▶ [SOURCE DATA]:
*** Block opens ***
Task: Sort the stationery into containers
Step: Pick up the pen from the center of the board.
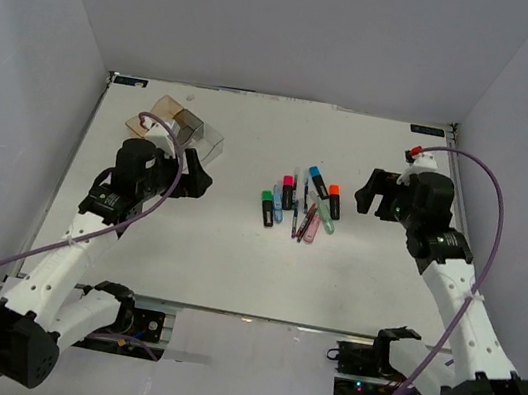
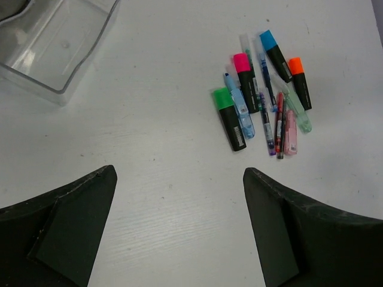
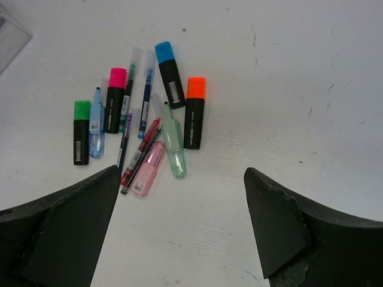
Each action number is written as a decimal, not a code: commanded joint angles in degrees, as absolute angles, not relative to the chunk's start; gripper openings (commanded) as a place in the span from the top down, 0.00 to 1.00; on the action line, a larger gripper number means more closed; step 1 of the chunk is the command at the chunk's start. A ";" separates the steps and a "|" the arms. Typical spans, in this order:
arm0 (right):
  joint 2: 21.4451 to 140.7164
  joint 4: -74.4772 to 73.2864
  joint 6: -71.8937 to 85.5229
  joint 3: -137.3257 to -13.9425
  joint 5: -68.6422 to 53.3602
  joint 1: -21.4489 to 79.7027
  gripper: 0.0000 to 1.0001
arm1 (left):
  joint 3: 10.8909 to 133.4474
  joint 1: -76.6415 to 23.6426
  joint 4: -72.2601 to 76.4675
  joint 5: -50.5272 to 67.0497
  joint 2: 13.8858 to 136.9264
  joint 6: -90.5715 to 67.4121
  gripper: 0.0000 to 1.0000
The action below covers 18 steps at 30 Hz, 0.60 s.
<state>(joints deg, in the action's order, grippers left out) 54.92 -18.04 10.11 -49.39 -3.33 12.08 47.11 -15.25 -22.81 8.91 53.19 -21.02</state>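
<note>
Four black highlighters (image 3: 192, 119) and three pastel markers (image 3: 173, 143) lay right of one tray (image 1: 190, 127), between left gripper (image 2: 179, 176) and right gripper (image 3: 183, 182), both spread wide.

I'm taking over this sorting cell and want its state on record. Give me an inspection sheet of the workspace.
Surface: white table, a few small dark specks.
Job's things: stationery in one loose pile mid-table, with highlighters, pastel markers and thin pens touching or overlapping; organiser tray at the far left, its clear compartment empty.
Clutter: small red piece by the right arm, cannot tell what.
Grippers: left gripper open, empty; right gripper open, empty; both short of the pile.
Cables: purple cables loop along both arms, off the pile.
Surroundings: plain white walls on three sides.
</note>
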 commanded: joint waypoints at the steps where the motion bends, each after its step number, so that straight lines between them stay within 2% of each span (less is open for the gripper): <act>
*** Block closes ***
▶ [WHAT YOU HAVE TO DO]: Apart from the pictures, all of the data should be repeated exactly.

▶ [COMPLETED EXERCISE]:
Task: Sort the stationery into containers
Step: Pick up the pen from the center of the board.
Each action number is written as a decimal, not a code: commanded joint angles in degrees, as absolute angles, not relative to the chunk's start; gripper openings (commanded) as a place in the span from the top down, 0.00 to 1.00; on the action line, a larger gripper number means more closed; step 1 of the chunk is the command at the chunk's start. A ";" separates the steps and a "|" the arms. Typical spans, in this order:
arm0 (right):
  joint 2: 21.4451 to 140.7164
  joint 4: -74.4772 to 73.2864
  joint 6: -71.8937 to 85.5229
  joint 3: -137.3257 to -13.9425
  joint 5: -68.6422 to 53.3602
  joint 1: -21.4489 to 79.7027
  gripper: 0.0000 to 1.0001
arm1 (left):
  joint 3: 10.8909 to 133.4474
  joint 1: -76.6415 to 23.6426
  joint 4: -72.2601 to 76.4675
  joint 5: -50.5272 to 67.0497
  joint 2: 13.8858 to 136.9264
  joint 6: -90.5715 to 67.4121
  gripper: 0.0000 to 1.0000
The action below covers 18 steps at 30 Hz, 0.60 s.
<state>(joints deg, in the action's order, grippers left out) 54.92 -18.04 10.11 -49.39 -3.33 12.08 47.11 -15.25 -22.81 8.91 53.19 -21.02</state>
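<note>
Four black highlighters (image 3: 192, 119) and three pastel markers (image 3: 173, 143) lay right of one tray (image 1: 190, 127), between left gripper (image 2: 179, 176) and right gripper (image 3: 183, 182), both spread wide.

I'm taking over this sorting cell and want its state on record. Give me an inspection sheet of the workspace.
Surface: white table, a few small dark specks.
Job's things: stationery in one loose pile mid-table, with highlighters, pastel markers and thin pens touching or overlapping; organiser tray at the far left, its clear compartment empty.
Clutter: small red piece by the right arm, cannot tell what.
Grippers: left gripper open, empty; right gripper open, empty; both short of the pile.
Cables: purple cables loop along both arms, off the pile.
Surroundings: plain white walls on three sides.
</note>
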 commanded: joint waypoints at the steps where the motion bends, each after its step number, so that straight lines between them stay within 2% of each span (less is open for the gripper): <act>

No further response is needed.